■ MATERIAL SUPPLIED:
*** Begin section ***

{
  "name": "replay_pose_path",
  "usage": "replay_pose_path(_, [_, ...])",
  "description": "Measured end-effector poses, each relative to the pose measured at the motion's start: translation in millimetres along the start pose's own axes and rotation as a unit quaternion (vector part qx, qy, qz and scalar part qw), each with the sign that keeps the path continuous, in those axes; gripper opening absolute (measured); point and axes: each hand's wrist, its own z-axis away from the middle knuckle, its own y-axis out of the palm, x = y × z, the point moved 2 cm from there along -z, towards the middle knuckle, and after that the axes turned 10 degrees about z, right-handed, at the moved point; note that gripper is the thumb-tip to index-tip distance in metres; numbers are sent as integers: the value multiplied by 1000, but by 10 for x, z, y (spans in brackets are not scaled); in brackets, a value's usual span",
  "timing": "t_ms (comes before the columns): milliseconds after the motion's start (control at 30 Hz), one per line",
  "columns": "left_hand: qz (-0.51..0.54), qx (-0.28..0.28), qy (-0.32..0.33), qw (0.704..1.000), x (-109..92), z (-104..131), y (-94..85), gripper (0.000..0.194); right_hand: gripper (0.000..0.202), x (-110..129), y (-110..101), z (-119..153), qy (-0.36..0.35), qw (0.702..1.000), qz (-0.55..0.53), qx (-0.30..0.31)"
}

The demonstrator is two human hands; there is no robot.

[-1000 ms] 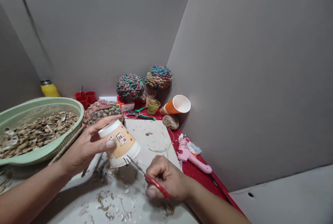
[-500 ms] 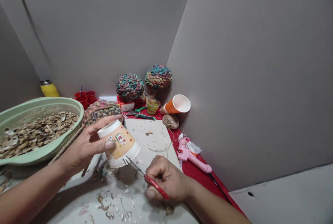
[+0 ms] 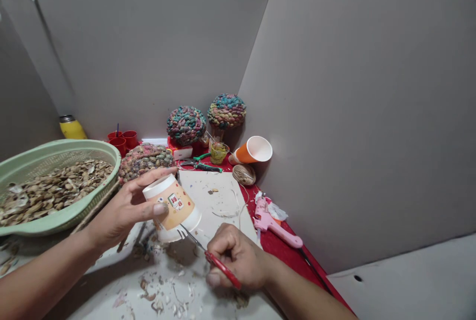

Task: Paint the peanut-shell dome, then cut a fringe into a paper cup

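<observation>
My left hand (image 3: 124,206) is closed around a paper cup (image 3: 174,206), thumb on its near side and fingers behind. The cup is pale orange with small printed pictures and white bands, tilted with its wide rim down and to the right. Several short slits run up from that rim. Red-handled scissors (image 3: 223,268) sit in my right hand (image 3: 238,255), which is closed on the handles. Their blades reach the cup's wall by the slits. Part of the handles is hidden by my fingers.
A green basket (image 3: 111,161) of shells stands left. Behind are nubbly coloured balls (image 3: 186,125), red cups (image 3: 130,139), pliers (image 3: 208,167) and a yellow bottle (image 3: 72,129). An orange cup (image 3: 245,154), twine roll (image 3: 244,174) and pink glue gun (image 3: 277,228) lie right. Scraps litter the board (image 3: 223,191).
The cup has shifted slightly right and down with my left hand and turned a little. The scissor blades remain at its rim, and my right hand has barely moved.
</observation>
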Motion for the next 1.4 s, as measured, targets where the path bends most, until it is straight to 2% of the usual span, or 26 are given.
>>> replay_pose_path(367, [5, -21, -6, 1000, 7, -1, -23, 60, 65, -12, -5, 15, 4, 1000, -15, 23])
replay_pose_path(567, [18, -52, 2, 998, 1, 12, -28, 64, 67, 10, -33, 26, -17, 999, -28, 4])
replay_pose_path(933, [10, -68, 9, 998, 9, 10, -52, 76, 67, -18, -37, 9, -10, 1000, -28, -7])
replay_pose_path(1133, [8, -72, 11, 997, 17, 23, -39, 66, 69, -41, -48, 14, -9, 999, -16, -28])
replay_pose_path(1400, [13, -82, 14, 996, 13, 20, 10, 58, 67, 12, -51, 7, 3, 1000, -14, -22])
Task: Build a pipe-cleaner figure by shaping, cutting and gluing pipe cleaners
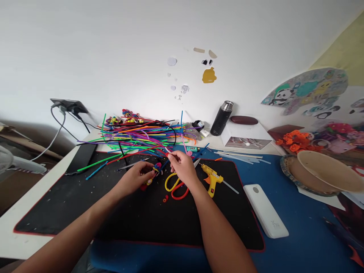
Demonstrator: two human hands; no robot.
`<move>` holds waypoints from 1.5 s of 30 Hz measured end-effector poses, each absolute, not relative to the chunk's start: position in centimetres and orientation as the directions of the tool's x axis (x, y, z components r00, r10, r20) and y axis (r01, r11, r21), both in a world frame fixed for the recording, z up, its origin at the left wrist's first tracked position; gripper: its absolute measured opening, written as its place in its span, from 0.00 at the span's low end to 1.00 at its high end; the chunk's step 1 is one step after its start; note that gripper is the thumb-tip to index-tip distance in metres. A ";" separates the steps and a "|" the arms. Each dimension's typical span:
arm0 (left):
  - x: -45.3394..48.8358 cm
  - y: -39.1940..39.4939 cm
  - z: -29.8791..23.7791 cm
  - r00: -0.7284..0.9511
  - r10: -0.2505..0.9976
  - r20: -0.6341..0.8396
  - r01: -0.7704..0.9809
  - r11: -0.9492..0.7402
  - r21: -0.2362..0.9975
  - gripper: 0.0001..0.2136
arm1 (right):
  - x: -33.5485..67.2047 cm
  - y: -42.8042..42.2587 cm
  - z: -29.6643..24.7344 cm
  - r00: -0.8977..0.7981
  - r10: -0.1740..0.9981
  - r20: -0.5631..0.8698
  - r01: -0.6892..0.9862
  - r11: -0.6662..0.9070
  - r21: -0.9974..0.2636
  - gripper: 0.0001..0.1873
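Observation:
My left hand [135, 179] is closed on a small figure of coiled pipe cleaners [157, 168], coloured blue, yellow, red and pink. Close by on its right, my right hand [182, 165] pinches a small red piece [167, 154] at its fingertips; its exact form is hard to make out. Partly under the right hand lie scissors [180, 191] with yellow and red handles. A yellow glue gun [214, 179] with a glue stick in its back rests to their right. One little red coil [165, 198] sits on the black mat [136, 220] below the hands.
A large heap of coloured pipe cleaners [142, 134] lies along the wall. Behind stand a black flask [222, 118] and a white box [246, 132]. Loose glue sticks [239, 156], a white power bank [265, 211] and a round bowl [327, 170] are on the right.

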State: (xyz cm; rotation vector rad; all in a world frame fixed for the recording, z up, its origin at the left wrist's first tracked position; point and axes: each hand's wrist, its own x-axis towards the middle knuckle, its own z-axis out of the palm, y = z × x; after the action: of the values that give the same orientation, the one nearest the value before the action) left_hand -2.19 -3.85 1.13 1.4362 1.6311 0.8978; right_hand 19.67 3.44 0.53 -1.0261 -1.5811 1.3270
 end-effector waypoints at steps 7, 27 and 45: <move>-2.9 -3.2 1.2 -0.092 0.996 0.007 0.621 0.052 0.782 0.19 | 19.4 3.4 0.0 -0.355 0.934 0.045 0.126 0.095 -0.987 0.13; -4.1 -5.1 1.3 0.052 0.980 0.191 0.779 -0.159 0.606 0.25 | 19.1 3.0 -0.1 -0.370 0.929 0.009 0.220 0.097 -0.971 0.11; -3.6 -5.7 1.0 0.062 0.982 0.178 0.803 -0.155 0.576 0.22 | 18.9 3.0 -0.6 -0.370 0.929 0.019 0.211 0.104 -0.972 0.12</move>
State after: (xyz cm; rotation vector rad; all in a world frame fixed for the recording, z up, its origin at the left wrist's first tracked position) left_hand -3.59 -5.68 1.01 2.0222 1.7919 0.7741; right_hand 18.91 2.97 -0.56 -1.1279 -1.6903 1.3132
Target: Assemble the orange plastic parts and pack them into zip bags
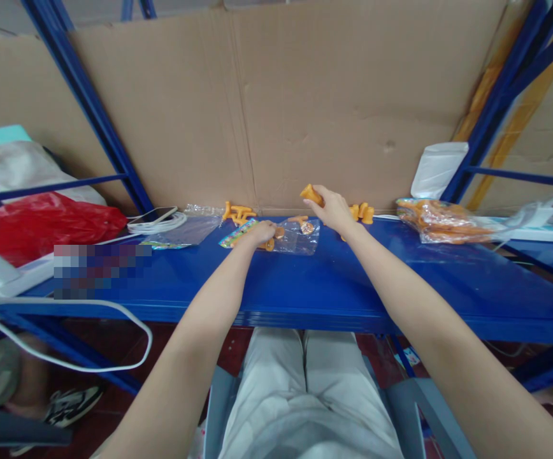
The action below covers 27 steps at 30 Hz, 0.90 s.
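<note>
My right hand (334, 209) is raised a little above the blue shelf (305, 287) and pinches a small orange plastic piece (311, 193). My left hand (260, 232) rests closed on the edge of a clear plastic bag (298, 236) lying flat on the shelf, with small orange pieces at and under its fingers. More orange pieces (238, 213) lie to the left by the cardboard, and a few others (363, 212) stand just right of my right hand.
A cardboard wall (276, 108) backs the shelf. At left lie empty clear bags (185, 231), a phone with a coiled white cable (157, 221) and a red bag (42, 224). At right sit a filled bag of orange parts (441, 222) and a white bag (436, 169).
</note>
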Motion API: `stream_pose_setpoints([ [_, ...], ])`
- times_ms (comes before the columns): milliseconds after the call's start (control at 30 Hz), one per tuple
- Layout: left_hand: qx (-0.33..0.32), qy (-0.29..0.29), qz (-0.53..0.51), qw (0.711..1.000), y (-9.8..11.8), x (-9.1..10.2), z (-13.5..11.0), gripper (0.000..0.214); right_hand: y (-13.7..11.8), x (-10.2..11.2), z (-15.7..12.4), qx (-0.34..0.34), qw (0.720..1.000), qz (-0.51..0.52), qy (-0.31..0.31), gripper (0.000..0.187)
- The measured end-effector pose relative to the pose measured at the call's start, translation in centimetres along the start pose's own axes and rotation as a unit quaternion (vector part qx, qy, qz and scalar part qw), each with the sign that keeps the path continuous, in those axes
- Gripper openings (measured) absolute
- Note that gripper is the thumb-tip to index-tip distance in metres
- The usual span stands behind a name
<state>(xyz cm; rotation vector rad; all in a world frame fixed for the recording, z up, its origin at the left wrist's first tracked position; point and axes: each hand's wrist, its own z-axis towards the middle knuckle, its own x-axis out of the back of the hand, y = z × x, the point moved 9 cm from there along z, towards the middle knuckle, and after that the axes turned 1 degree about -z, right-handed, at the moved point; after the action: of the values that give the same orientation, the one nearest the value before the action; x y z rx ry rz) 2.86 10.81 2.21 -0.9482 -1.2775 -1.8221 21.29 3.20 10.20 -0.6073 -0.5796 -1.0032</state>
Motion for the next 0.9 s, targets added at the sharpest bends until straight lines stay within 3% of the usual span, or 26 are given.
stream_pose_setpoints([
  [100,0.009,0.067,-0.054,0.996,0.7,1.7,-0.7,0.032,-0.5,-0.7,-0.2,0.020,0.999,-0.001,-0.039,0.050],
  [200,-0.035,0.106,-0.175,0.978,2.6,2.8,-1.4,0.034,-1.4,-1.4,-0.5,0.052,0.996,-0.011,-0.076,0.052],
  [300,-0.107,0.060,-0.322,0.939,5.0,2.3,-1.9,0.038,-2.2,-2.4,-0.9,0.071,0.989,-0.036,-0.121,0.055],
  [400,-0.123,0.018,-0.412,0.902,6.1,1.6,-2.1,0.036,-3.1,-2.9,-1.2,0.093,0.984,-0.056,-0.144,0.055],
  [667,-0.074,0.049,-0.480,0.873,5.0,2.4,-2.1,0.024,-4.5,-2.6,-1.3,0.127,0.981,-0.057,-0.135,0.053],
  [900,0.000,0.117,-0.458,0.881,2.5,3.2,-1.5,0.037,-3.4,-2.2,-0.7,0.082,0.992,-0.062,-0.076,0.048],
])
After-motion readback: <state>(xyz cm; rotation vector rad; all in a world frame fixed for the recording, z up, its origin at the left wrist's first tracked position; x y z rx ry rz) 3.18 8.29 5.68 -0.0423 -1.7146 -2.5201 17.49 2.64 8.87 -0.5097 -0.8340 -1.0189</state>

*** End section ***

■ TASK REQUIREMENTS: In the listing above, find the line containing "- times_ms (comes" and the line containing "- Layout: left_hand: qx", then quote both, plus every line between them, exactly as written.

■ ANSWER TO THE EXERCISE:
- times_ms (comes before the columns): milliseconds after the call's start (control at 30 Hz), one per tuple
- Layout: left_hand: qx (-0.33..0.32), qy (-0.29..0.29), qz (-0.53..0.51), qw (0.711..1.000), y (-9.8..11.8), x (-9.1..10.2), z (-13.5..11.0), gripper (0.000..0.214); right_hand: y (-13.7..11.8), x (-10.2..11.2), z (-15.7..12.4), qx (-0.34..0.34), qw (0.720..1.000), qz (-0.51..0.52), qy (-0.31..0.31), gripper (0.000..0.187)

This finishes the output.